**Task statement:**
Every line of the data below should be retyped exactly, with no images carried over.

**Dataset extract:**
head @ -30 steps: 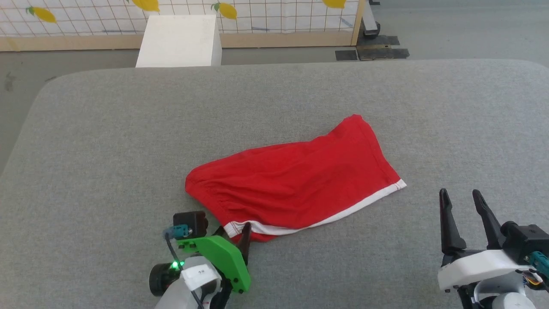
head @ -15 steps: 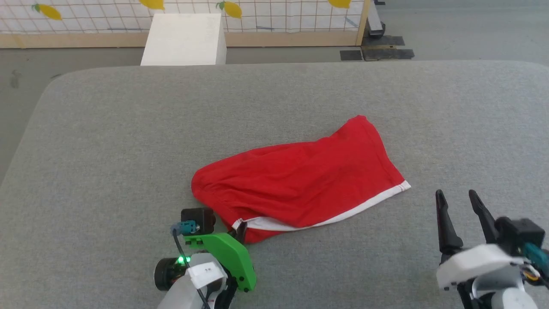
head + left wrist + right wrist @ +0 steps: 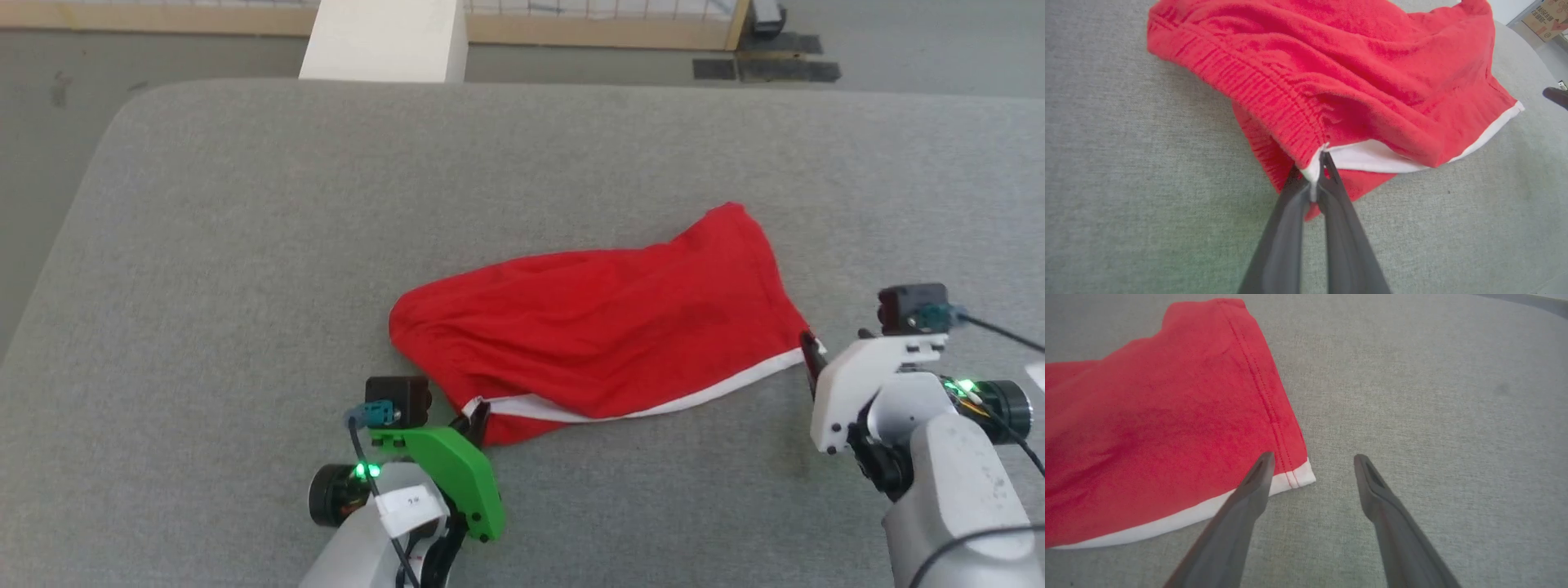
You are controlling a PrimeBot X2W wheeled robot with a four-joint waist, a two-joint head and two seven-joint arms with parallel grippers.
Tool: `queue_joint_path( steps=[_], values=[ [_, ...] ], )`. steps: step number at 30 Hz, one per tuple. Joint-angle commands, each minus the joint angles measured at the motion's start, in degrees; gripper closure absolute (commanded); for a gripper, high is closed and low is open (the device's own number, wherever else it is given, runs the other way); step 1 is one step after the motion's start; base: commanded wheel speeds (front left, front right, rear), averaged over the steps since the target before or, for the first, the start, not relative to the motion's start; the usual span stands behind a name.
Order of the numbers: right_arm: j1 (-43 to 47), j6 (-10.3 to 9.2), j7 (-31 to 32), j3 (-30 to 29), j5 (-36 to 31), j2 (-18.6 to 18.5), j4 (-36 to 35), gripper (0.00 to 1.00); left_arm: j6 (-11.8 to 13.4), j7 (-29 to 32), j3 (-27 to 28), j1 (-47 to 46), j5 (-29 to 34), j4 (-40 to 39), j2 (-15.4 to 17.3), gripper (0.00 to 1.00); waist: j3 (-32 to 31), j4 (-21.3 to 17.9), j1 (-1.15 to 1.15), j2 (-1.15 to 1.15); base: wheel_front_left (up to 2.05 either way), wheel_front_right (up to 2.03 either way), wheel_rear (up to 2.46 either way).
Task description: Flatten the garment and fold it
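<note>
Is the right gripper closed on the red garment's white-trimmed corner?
No, the right gripper stands open, one finger over the corner of the garment and the other over the grey surface.

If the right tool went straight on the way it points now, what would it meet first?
Probably the garment: its white-trimmed corner lies under one finger of the open right tool; the other finger would reach the gray cushion. Depth is unclear.

Overhead, two close-ups, likely shared garment (image 3: 604,327)
</note>
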Motion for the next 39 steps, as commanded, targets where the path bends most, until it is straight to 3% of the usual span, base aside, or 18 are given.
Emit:
queue_joint_path(
  steps=[1,9,10,11,13,16,19,31,35,39],
  values=[
    [-1.89,-0.09,2.12,-0.01,-0.36,0.00,1.62,0.00,-0.42,-0.25,-0.14,-1.26,0.74,-0.23,0.18,1.00,1.81,1.47,0.00,0.00,0.00,0.00,0.00],
    [-6.84,-0.09,13.88,0.65,-3.22,0.00,7.25,0.00,-0.51,-0.74,-1.00,-2.96,0.89,-0.47,0.11,1.00,4.52,2.51,0.00,0.00,0.00,0.00,0.00],
    [-7.04,-0.09,15.78,0.89,-3.21,0.00,7.72,0.12,-0.49,-0.82,-1.06,-3.03,0.87,-0.43,0.11,1.00,4.68,2.52,0.00,0.00,0.00,0.00,0.00],
    [-7.14,-0.09,17.19,1.15,-3.03,0.00,7.97,0.58,-0.50,-0.83,-1.12,-3.05,0.80,-0.38,0.11,1.00,4.79,2.52,0.00,0.00,0.00,0.00,0.00],
    [-7.23,-0.09,19.33,1.90,-2.79,0.00,7.89,1.00,-0.51,-0.90,-1.23,-3.10,0.74,-0.33,0.11,1.00,4.99,2.44,0.00,0.00,0.00,0.00,0.00],
    [-6.77,-0.09,19.84,2.25,-2.96,0.00,6.18,1.00,-0.51,-0.93,-1.39,-3.14,0.64,-0.12,0.16,1.00,4.97,2.29,0.00,0.00,0.00,0.00,0.00],
    [-5.65,-0.09,16.31,2.26,-2.06,0.00,3.35,1.00,-0.56,-1.18,-1.61,-3.12,0.59,0.00,0.16,1.00,4.25,2.15,0.00,0.00,0.00,0.00,0.00],
    [10.59,-0.09,-7.53,3.44,11.25,0.00,-10.11,1.00,-0.68,-5.39,-1.60,1.43,0.42,-3.53,1.72,1.00,-3.23,0.53,0.00,0.00,0.00,0.00,0.00],
    [18.39,-0.09,-9.58,3.03,16.10,0.00,-15.46,1.00,-0.62,-5.93,-1.57,4.49,0.10,-7.62,2.90,1.00,-5.75,-0.08,0.00,0.00,0.00,0.00,0.00],
    [22.87,-0.09,-7.57,3.22,17.39,0.00,-21.55,1.00,-1.32,-4.01,-1.32,6.27,-1.31,-13.58,4.50,1.00,-7.15,-0.97,0.00,0.00,0.00,0.00,0.00]
  ],
)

**Answer to this task:**
head @ -30 steps: 
head @ -15 steps: 
head + left wrist + right wrist @ +0 steps: 
You are controlling a PrimeBot X2W wheeled robot with a four-joint waist, a two-joint head and two seven-joint arms with parallel grippers.
Tool: `queue_joint_path( steps=[_], values=[ [_, ...] ], )`. steps: step number at 30 Hz, one per tuple. Joint-angle commands, each minus the joint angles measured at the motion's start, in degrees; gripper closure absolute (commanded); for a gripper, high is closed and low is open (the device's own number, wherever else it is given, runs the other way); step 1 is one step after the motion's start; base: commanded wheel speeds (front left, front right, rear), averaged over the steps since the target before or, for the first, the start, not relative to the motion's start; the usual span stands behind a name.
Order of the numbers: right_arm: j1 (-43 to 47), j6 (-10.3 to 9.2), j7 (-31 to 32), j3 (-30 to 29), j5 (-36 to 31), j2 (-18.6 to 18.5), j4 (-36 to 35), gripper (0.00 to 1.00); left_arm: j6 (-11.8 to 13.4), j7 (-29 to 32), j3 (-27 to 28), j1 (-47 to 46), j5 (-29 to 34), j4 (-40 to 39), j2 (-15.4 to 17.3), gripper (0.00 to 1.00); waist: j3 (-32 to 31), j4 (-21.3 to 17.9), j1 (-1.15 to 1.15), j2 (-1.15 to 1.15); base: wheel_front_left (up to 2.05 either way), wheel_front_right (up to 2.03 either way), wheel_rear (up to 2.46 either way).
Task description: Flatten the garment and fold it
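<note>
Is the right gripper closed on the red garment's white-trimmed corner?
No, the right gripper stands open, one finger over the corner of the garment and the other over the grey surface.

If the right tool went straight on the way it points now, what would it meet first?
Probably the garment: its white-trimmed corner lies under one finger of the open right tool; the other finger would reach the gray cushion. Depth is unclear.

Overhead, two close-ups, likely shared garment (image 3: 604,327)
</note>
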Motion for the next 39 steps, as commanded, targets where the path bends most, until it is straight to 3% of the usual span, base aside, or 18 are given.
Emit:
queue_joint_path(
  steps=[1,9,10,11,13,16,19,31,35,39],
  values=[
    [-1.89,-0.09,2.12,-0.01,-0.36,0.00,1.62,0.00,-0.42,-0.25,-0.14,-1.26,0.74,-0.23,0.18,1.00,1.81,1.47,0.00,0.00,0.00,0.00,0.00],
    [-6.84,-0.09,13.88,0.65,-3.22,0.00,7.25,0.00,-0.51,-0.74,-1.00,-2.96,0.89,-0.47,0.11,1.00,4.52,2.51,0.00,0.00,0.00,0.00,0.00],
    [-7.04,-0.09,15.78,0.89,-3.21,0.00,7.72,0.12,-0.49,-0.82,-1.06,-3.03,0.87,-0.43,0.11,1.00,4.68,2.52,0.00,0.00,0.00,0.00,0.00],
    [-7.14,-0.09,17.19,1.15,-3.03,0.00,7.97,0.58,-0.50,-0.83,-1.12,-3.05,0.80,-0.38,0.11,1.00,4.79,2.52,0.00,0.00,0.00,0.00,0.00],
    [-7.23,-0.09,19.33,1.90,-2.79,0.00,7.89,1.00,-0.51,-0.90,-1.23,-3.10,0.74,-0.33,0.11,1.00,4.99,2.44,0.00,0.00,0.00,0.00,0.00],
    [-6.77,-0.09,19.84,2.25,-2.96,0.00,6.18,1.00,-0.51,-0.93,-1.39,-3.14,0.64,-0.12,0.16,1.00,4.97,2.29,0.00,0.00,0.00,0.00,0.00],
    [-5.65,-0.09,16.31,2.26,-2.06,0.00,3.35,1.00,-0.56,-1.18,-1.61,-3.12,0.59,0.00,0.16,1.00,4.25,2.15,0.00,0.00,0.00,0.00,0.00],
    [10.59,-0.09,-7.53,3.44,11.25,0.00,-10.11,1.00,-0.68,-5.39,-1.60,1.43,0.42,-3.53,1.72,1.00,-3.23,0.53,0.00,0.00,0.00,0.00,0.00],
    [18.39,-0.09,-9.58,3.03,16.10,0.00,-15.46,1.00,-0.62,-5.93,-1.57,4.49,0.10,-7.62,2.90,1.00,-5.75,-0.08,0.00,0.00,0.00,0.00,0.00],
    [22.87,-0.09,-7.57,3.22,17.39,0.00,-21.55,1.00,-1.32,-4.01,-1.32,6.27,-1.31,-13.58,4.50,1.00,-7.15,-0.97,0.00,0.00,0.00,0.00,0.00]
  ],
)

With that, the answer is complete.